Situation au 7 novembre
Alors que les parties du conflit débattent depuis le samedi 5 novembre à Trinidad, dans le département du Béni, les avancées de la table ronde sont imperceptibles. L’Institut National de Statistique, chargé de fournir un plan de route, refuse de transmettre les données nécessaires aux discussions techniques. Le gouvernement qui, dans un premier temps, avait affirmé vouloir que les discussions soient transparentes et partagées immédiatement à la population, a décidé en dernière minute d’un black-out total. La lassitude de la population crucéenne est palpable, car elle ne travaille génère plus de revenus depuis plus de deux semaines.
Le temps est pourtant à l’escalade : à compter de ce lundi 7 novembre, la grève est étendue à tout le pays. La ville de Tarija, les syndicats de coca des Yungas, le collège national des médecins, sont quelques-uns des groupes qui rejoignent officiellement le blocage. Et Camacho de déclarer que « le seul responsable est le gouvernement. Le peu de prédisposition montrée par l’exécutif pour résoudre le conflit et la demande de la région, qui réclame le recensement pour 2023, fait que le reste du pays se joigne aux mobilisations. Ce n’est pas un caprice, c’est une demande de la population ».
Des grèves de la faim à Cochabamba et La Paz ont commencé, et les positions des leaders politiques se radicalisent. On se demande pour quelles raisons le gouvernement Arce refuse de mettre en oeuvre son premier décret sur le recensement, sur lequel il revenu dans un second, qui mit le feu aux poudres. Si ce n’est que pour les quelques députés qu’il pourrait perdre, c’est prendre le risque d’ébranler l’économie d’un des pays les plus pauvres d’Amérique du Sud, et, qui sait, revivre les déboires de son prédécesseur du même parti…

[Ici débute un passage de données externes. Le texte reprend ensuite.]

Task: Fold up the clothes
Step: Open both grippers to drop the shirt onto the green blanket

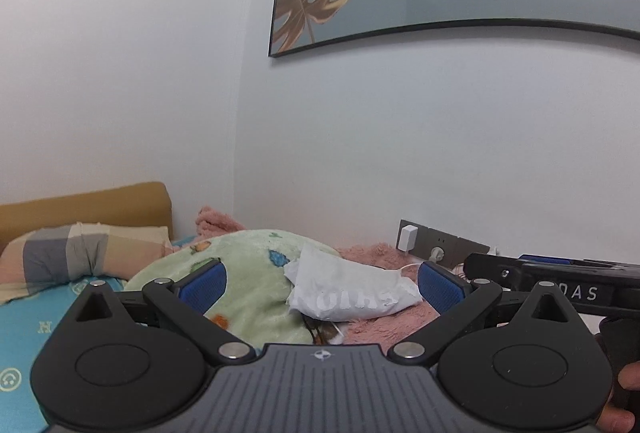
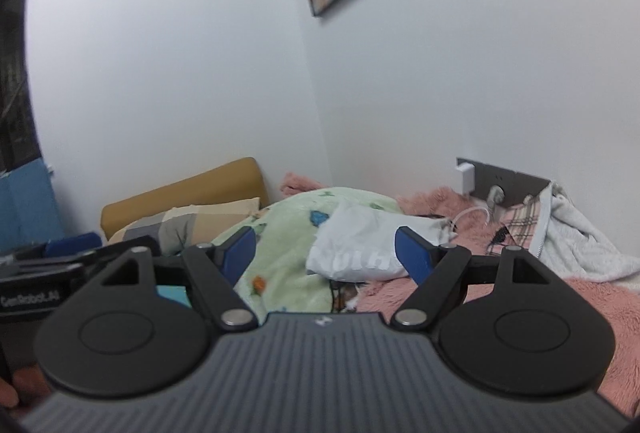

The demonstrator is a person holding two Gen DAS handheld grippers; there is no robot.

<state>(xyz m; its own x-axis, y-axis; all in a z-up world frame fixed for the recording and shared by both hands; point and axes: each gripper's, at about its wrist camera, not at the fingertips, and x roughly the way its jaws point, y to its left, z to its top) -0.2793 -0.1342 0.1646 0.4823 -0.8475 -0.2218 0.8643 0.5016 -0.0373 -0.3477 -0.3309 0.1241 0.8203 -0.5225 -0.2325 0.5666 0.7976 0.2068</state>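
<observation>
White garment [image 1: 352, 293] on bed; L gripper [image 1: 322, 283], R gripper [image 2: 326, 253] level, spread.

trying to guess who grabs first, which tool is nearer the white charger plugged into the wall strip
Right. The charger sits just above the right tool, on its right side. The left tool is further left; the right tool lies between it and the charger.

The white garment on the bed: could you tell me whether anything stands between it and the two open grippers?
Nothing visible does. The white garment lies on the green blanket and pink blanket, straight ahead of the left gripper and right gripper, with open air between.
</observation>
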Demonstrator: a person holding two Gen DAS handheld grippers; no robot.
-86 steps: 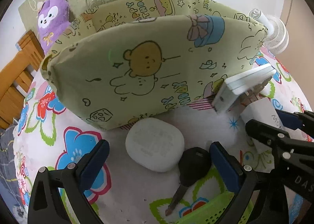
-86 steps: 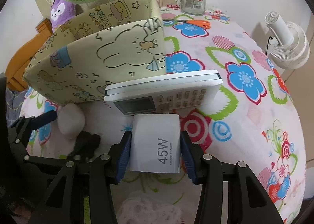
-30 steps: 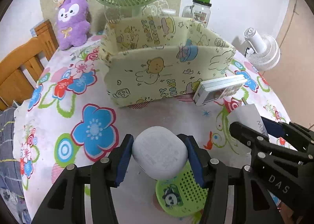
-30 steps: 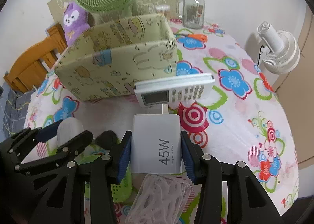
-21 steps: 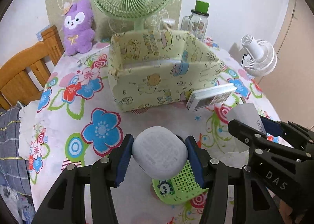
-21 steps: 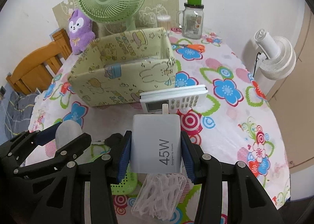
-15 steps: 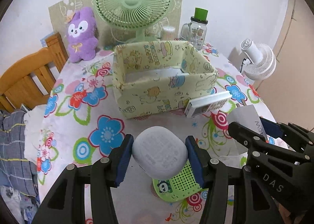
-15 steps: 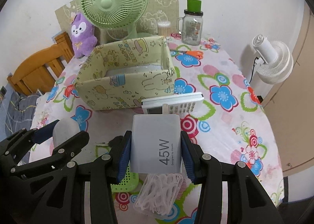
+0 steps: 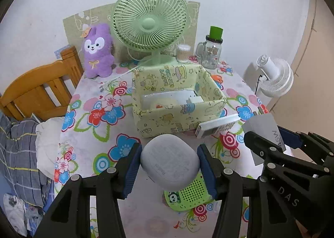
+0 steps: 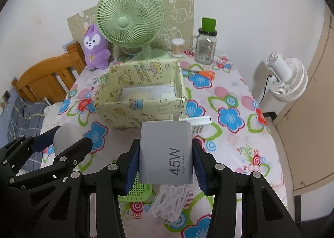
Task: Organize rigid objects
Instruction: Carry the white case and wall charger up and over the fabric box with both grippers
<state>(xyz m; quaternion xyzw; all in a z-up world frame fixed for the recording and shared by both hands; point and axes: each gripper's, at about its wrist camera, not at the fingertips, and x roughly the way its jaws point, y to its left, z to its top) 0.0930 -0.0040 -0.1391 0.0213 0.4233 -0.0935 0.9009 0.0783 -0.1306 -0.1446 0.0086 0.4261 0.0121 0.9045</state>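
Note:
My left gripper (image 9: 169,164) is shut on a white rounded earbud case (image 9: 169,161), held high above the table. My right gripper (image 10: 166,153) is shut on a white 45W charger (image 10: 166,152), also raised; both show in each other's view, the charger (image 9: 266,131) at right and the case (image 10: 65,136) at left. A yellow-green cartoon fabric box (image 9: 177,100) (image 10: 142,94) stands open ahead, with flat white items inside. A white remote (image 9: 218,125) (image 10: 200,122) lies against the box's front right corner.
A green perforated disc (image 9: 191,195) and a white mesh piece (image 10: 171,202) lie below the grippers. Behind the box stand a green fan (image 9: 149,23), a purple plush (image 9: 97,50), a jar (image 9: 211,50) and orange scissors (image 10: 205,74). A wooden chair (image 9: 39,90) is left, a white fan (image 10: 287,79) right.
Both grippers have risen and pulled back from the table with the case and the charger held; the box now looks smaller and its inside shows. The left gripper closed on the case earlier.

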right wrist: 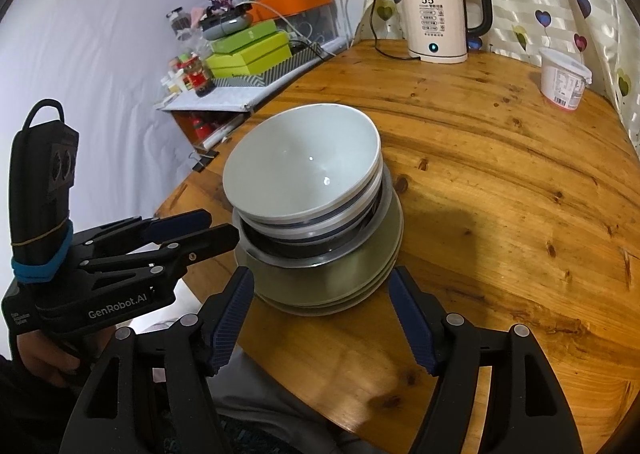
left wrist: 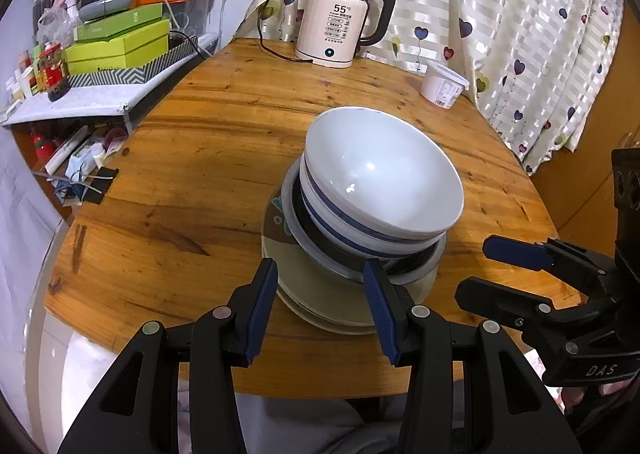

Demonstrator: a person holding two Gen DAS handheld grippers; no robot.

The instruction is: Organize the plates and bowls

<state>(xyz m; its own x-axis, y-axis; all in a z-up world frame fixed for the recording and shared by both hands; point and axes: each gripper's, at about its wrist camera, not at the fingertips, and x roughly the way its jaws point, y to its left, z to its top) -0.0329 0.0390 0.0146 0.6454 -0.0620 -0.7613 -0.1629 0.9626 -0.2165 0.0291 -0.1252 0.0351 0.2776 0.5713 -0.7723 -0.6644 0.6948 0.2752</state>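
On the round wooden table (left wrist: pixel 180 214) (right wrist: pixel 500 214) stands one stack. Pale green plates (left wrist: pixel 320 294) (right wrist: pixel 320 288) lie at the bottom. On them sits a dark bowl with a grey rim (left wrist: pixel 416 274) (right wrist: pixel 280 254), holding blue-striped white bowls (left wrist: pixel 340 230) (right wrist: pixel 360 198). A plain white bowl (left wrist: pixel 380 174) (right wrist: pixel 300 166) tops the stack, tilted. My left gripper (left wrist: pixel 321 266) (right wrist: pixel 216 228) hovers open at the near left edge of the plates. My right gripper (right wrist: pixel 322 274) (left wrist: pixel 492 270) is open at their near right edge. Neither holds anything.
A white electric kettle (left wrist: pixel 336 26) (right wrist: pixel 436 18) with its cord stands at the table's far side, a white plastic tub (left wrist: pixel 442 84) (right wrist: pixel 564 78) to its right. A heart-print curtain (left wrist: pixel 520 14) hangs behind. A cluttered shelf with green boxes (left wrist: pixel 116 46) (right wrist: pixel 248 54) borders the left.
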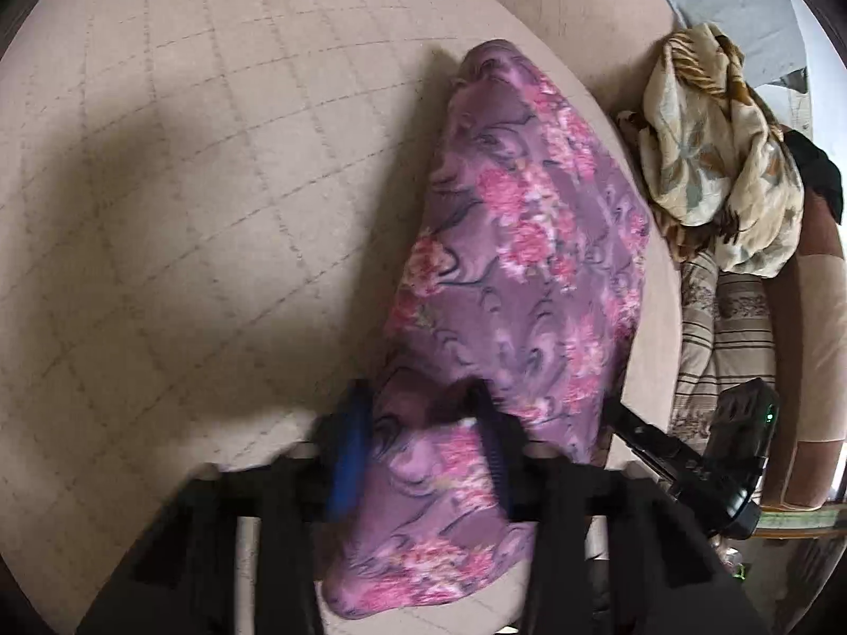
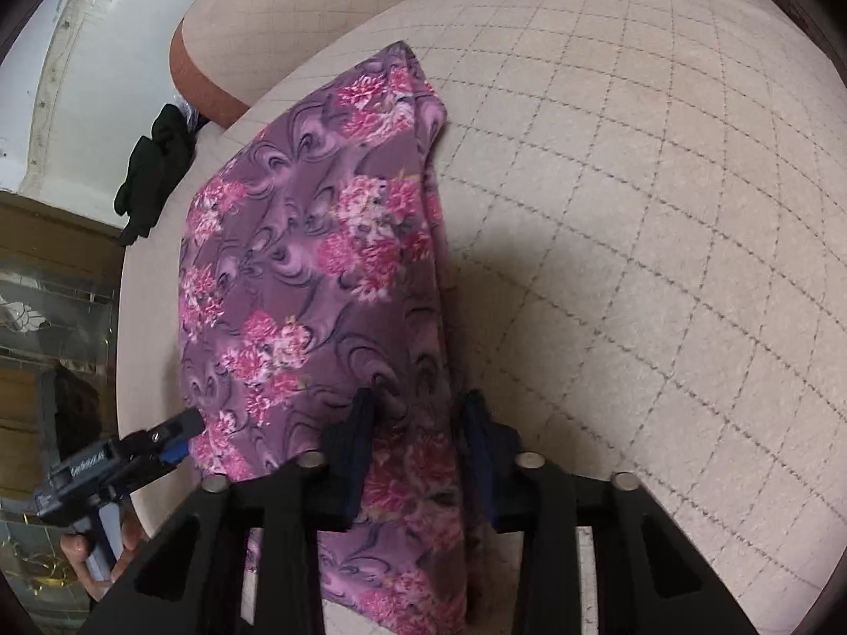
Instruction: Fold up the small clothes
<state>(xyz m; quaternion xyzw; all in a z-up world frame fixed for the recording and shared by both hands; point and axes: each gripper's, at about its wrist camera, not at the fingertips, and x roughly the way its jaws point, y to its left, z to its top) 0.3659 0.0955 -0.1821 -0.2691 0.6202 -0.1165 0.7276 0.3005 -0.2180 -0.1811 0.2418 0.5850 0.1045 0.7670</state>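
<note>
A purple cloth with pink flowers (image 1: 519, 264) lies stretched over a beige quilted cushion (image 1: 185, 185). My left gripper (image 1: 423, 423) is shut on one near corner of the cloth, with fabric bunched between its fingers. My right gripper (image 2: 418, 423) is shut on the other near corner of the same cloth (image 2: 317, 243). The cloth runs away from both grippers and ends in a point at the far side. The right gripper also shows at the lower right of the left wrist view (image 1: 688, 455), and the left gripper shows at the lower left of the right wrist view (image 2: 122, 460).
A crumpled cream floral cloth (image 1: 714, 169) lies beyond the cushion's right edge, above a striped cloth (image 1: 725, 338). A dark garment (image 2: 153, 169) lies off the cushion's left edge in the right wrist view. The beige quilted cushion (image 2: 661, 211) spreads wide to the right.
</note>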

Mais pour l’heure, les Crucéens, exténués économiquement après les crises politiques et sanitaires à répétition, semblent ne plus pouvoir supporter les coûts occasionnés par la grève. Ils ont repris en masse le chemin du travail le jour où la grève fait des émules dans le reste de la Bolivie. Ce qui aura pour conséquence d’affaiblir le Comité Interinstitutionnel, et, l’affaire du gouvernement.